Q: Last year, Dominik Hasek thanked two people at his Hall of Fame speech. You were one of them. What does that mean?
A: It wasn’t actually at the [induction]. He mentioned me and others in the Hall of Fame speech, but in the press conference after being [inducted], he mentioned two — myself and John Muckler. It’s cool. Of course it is. Yeah. I’ve said this a lot to people — having never played in the league, the guys that played in the league who go on to coach can never appreciate what it’s like to do what I do having never played in the league and never even playing in a level that came close to the league. It was really cool. It was cool to go to the Hall of Fame ceremony, to be part of that. There was a Sabres reunion at that party on Sunday night. It was awesome.

Q: Do you ever think about your role in all of that, and what that means for the Hall of Fame?

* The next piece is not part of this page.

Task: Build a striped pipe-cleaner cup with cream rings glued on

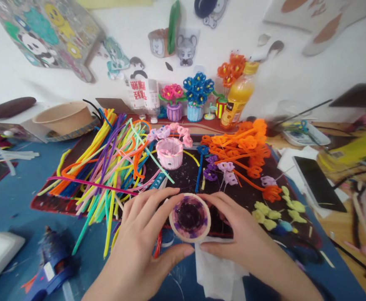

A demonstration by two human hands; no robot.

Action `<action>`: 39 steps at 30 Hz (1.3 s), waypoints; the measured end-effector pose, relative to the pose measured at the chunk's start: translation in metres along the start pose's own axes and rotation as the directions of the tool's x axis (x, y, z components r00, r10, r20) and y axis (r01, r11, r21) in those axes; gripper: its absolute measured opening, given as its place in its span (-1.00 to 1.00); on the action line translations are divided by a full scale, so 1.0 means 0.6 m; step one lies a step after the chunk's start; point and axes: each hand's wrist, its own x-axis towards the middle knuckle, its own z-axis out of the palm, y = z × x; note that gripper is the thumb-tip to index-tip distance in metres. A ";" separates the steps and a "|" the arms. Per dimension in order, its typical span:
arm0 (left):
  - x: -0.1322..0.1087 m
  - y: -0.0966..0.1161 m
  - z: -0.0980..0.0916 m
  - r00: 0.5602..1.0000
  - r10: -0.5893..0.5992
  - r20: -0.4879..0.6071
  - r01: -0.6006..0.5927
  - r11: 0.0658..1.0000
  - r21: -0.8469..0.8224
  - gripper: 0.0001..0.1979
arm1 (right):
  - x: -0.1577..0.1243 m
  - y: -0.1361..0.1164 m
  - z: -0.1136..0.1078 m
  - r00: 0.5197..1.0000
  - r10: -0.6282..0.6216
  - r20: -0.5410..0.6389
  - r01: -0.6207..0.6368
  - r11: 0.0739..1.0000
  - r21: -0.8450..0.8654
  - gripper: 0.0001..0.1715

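Between my two hands, above the front of the dark mat, is a small round pot [206, 223] with a pale rim and a purple and pink inner wall; its opening faces me. My left hand [148, 230] grips the left side, fingers over the top and thumb below. On the other side my right hand [233, 225] holds it the same way. Just behind stands a pink-and-white pot [170, 154] with pink and lilac pipe-cleaner flowers [184, 133] at its rim. Lilac flowers [228, 172] and a blue-stemmed flower [200, 167] lie beside it.
Left lies a heap of coloured pipe cleaners [107, 167], with a blue glue gun [52, 267] nearer me. Orange flowers [245, 146] pile up at right, near a phone [319, 184]. A juice bottle [239, 96] and finished flower pots [195, 112] line the wall. White tissue [220, 271] hangs below my hands.
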 end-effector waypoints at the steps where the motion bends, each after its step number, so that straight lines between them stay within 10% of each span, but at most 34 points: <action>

A: At the end of the day, I’m just happy that if I made a positive contribution that helped Dominik Hasek — this is a game of people. It’s not a game of shots. It’s not a game of pucks. It’s not a game of sticks. This is a game of people, and my job is to ensure that everybody I work with is better when they leave than when they got there and to make a positive influence. As a goalie, when you’re playing the game, you want to have a great influence on the game. You hope it’s positive, right? You don’t want to have a negative influence on the game. [Laughs] But, you want to be the guy. Goalies like winning, 4-1, and giving up, having 14 shots, but you like way more winning, 2-1, and stopping 38. Just because you’re a goalie coach doesn’t mean you don’t have the same desire to have a positive impact on the game or on those who are playing, and it’s the same burning desire you have when you’re a player.